Each line of the listing below should be restated word for word.

*** Block opens ***

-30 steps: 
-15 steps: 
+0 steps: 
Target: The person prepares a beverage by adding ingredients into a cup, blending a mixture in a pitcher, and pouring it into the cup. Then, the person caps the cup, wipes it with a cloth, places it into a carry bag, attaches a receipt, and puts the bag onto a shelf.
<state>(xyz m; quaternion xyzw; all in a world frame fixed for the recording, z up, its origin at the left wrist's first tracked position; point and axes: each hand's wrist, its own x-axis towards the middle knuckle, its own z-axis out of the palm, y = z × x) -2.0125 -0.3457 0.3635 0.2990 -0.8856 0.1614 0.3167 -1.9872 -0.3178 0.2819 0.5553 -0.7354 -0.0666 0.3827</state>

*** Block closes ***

## EXERCISE RESPONSE
-30 steps: 
-15 steps: 
+0 steps: 
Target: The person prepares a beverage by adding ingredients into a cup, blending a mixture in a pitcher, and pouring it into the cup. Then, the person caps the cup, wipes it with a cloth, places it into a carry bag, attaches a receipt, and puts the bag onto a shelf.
<state>(xyz m; quaternion xyzw; all in a world frame fixed for the recording, z up, its origin at the left wrist's first tracked position; point and axes: each hand's wrist, its own x-axis towards the middle knuckle, its own z-axis out of the palm, y = z × x) -2.0125 -0.3457 0.3635 0.2990 -0.8856 0.1614 0.3167 -1.9872 -0.3178 0.2819 0.5553 -0.7354 -0.0666 0.3827</state>

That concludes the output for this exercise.